# Just bought a 64 need opinions



## rustygoat64 (May 8, 2014)

*rustygoat64's restoration thread*

Just bought this 64 with about 130,000 miles on it. I don't want to make this a show car, kind of wanting to paint it black and add black carpet and some other interior parts from year one. Not really looking to use only original parts. I know this pictures don't show much but I am just wondering what I am getting into. A guy quoted me 4500-9500 to sandblast everything and replace some pf the panels but I am kind of wanting to get it painted and bondoed so it looks good and runs. He mentioned some overheating and when I bought it the vacuum hose going under the carb ( yellow arrow ) he had disconnected and I don't know if it is to combat the heating issue or what. When the hose was off smoke was creeping out of the small air filters but stopped as soon as I connected it. Like I said I don't want to spend a fortune on it but I don't know if that's the only thing that can be done. 

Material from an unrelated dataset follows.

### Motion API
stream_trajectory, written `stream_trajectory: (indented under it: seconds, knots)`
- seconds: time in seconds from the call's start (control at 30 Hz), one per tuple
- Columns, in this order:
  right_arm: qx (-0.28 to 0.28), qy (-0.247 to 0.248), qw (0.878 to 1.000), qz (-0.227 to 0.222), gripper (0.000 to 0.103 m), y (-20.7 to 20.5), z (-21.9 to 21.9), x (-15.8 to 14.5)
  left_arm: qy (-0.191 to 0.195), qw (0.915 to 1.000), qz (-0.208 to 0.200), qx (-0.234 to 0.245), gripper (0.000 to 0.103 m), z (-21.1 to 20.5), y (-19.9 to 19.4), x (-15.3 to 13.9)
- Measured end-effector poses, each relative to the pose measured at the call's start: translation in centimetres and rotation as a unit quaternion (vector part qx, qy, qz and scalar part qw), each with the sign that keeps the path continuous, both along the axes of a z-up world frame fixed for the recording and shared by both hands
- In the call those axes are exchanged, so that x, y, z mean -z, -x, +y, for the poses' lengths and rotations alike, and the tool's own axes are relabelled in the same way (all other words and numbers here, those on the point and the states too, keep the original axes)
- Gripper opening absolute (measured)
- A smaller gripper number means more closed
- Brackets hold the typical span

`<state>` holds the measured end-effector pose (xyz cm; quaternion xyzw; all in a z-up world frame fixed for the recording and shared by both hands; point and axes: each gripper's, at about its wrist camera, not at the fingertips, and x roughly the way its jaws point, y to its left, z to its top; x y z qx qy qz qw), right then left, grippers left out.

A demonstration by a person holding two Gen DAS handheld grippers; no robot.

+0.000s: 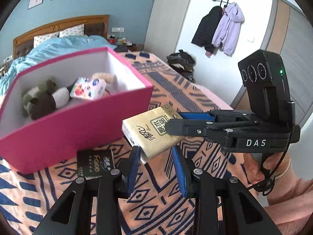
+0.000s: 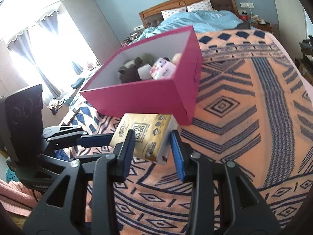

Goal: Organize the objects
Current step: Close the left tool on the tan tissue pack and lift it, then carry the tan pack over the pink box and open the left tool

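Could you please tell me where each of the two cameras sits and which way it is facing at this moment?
Left wrist: sits on the left claw, looking forward and down over the patterned blanket; its own fingers frame the view, and the right claw and a hand show at right.
Right wrist: sits on the right claw, facing the headboard and window; its own fingers show, and the left claw enters from the left.
Both share the yellow tissue pack, gripped by both claws, and the pink box.
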<state>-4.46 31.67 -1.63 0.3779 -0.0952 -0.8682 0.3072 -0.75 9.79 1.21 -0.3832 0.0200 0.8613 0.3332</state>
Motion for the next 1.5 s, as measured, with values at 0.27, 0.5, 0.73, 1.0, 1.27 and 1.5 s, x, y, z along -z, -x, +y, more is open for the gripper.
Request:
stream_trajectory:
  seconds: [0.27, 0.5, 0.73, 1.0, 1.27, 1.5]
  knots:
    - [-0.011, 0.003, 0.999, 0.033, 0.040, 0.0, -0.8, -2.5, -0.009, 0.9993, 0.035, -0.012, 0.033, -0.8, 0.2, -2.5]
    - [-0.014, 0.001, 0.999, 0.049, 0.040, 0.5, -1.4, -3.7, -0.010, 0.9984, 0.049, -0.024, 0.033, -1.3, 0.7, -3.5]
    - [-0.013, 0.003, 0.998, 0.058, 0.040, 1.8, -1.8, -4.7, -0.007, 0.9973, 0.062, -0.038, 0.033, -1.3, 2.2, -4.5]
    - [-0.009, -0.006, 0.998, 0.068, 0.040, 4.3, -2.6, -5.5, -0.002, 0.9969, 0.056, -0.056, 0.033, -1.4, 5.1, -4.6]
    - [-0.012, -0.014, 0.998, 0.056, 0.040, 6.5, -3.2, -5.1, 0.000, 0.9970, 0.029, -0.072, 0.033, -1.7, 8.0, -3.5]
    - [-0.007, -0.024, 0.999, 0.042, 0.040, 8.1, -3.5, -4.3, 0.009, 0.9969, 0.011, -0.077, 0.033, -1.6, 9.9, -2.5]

IMG_0391 by trueblu2317, on Flickr
IMG_0392 by trueblu2317, on Flickr
IMG_0396 by trueblu2317, on Flickr
IMG_0393 by trueblu2317, on Flickr
IMG_0386 by trueblu2317, on Flickr
IMG_0406 by trueblu2317, on Flickr
IMG_0402 by trueblu2317, on Flickr
IMG_0416 by trueblu2317, on Flickr
IMG_0397 by trueblu2317, on Flickr
IMG_0400 by trueblu2317, on Flickr


----------



## rustygoat64 (May 8, 2014)

IMG_0414 by trueblu2317, on Flickr
IMG_0385 by trueblu2317, on Flickr
IMG_0390 by trueblu2317, on Flickr
IMG_0408 by trueblu2317, on Flickr


----------



## rickm (Feb 8, 2012)

that car deserves the utmost respect n TLC . if I just bought it, id be pulling the motor n dropping it off at the body shop painting it the original color.


----------



## 05GTO (Oct 6, 2004)

rickm said:


> that car deserves the utmost respect n TLC . if I just bought it, id be pulling the motor n dropping it off at the body shop painting it the original color.


:agree

If it were mine and the dates, numbers and PHS match, I would do a complete frame off nut and bolt restoration, my goal would be to restore her back to the original show room condition.

Just my humble opinion,


----------



## Instg8ter (Sep 28, 2010)

Welcome to the forum. Looks like a pretty solid foundation, original paint and a four speed console to boot. With your first quote you have got a good idea what your in for, 5000.00 spread, meaning when he gets into it he would expect to (and probably will) find more under the surface. From what the pictures show you will need some new channels welded in around the rear wind screen. Top of the passengers side quarter may need a patch where the duct tape is. hopefully the rockers and lower quarters and fenders are just surface rust, but patches can be fabbed easy enough for those and welded in. Legendary makes the best repop seat covers, expect to be into the interior for a few grand with someone installing it. 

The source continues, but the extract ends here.